Count the lines in the following data that include "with". Please write only the number.

━━ Collected data ━━

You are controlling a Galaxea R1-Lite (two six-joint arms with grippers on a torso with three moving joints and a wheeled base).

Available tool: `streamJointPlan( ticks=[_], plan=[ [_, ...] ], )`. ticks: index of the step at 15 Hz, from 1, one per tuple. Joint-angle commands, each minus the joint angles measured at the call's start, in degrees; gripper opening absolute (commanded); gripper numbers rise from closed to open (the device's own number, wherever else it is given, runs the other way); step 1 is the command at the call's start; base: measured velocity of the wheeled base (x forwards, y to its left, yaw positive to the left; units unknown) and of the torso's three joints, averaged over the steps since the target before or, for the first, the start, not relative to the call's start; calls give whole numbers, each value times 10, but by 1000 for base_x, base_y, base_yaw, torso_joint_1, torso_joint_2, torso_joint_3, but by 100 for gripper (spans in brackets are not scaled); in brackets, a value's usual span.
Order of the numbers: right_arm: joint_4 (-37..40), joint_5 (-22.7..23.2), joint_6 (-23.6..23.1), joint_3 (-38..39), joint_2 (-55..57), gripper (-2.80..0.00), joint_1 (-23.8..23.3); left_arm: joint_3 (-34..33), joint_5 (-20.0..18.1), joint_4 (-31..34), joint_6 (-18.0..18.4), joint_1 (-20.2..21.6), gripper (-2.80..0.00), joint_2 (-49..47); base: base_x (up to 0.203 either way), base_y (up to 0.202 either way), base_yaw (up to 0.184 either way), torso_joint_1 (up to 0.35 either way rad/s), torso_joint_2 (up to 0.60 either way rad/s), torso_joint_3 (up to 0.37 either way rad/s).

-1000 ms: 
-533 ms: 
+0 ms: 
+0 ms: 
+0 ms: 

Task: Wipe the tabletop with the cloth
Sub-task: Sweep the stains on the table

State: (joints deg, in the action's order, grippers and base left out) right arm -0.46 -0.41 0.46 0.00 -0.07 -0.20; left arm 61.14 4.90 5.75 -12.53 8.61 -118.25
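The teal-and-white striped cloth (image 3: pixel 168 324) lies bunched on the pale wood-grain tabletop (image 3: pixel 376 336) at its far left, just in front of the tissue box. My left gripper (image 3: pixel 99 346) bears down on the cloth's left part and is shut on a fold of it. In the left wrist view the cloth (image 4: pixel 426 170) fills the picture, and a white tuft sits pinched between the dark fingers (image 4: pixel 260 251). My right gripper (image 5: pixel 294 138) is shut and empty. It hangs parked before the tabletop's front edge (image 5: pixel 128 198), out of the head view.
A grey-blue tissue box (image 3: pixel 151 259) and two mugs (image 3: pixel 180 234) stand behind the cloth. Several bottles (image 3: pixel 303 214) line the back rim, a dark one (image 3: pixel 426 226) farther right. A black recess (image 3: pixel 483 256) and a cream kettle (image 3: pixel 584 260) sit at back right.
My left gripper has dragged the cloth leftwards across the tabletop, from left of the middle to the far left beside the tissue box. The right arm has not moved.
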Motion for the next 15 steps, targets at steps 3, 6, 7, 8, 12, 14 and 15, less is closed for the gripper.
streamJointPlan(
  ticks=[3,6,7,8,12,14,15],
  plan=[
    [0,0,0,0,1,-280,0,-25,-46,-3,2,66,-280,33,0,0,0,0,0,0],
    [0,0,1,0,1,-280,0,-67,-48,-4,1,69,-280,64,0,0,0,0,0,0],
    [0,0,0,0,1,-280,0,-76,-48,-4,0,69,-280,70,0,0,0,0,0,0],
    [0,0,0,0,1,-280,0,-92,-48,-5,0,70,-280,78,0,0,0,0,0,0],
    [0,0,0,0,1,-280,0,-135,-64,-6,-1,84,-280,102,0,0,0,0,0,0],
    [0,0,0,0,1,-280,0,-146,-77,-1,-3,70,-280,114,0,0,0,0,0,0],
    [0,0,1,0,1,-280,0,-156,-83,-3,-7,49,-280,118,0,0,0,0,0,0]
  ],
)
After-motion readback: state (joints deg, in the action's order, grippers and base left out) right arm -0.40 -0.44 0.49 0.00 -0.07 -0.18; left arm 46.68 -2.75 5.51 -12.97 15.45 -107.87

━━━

Output of the exercise: 2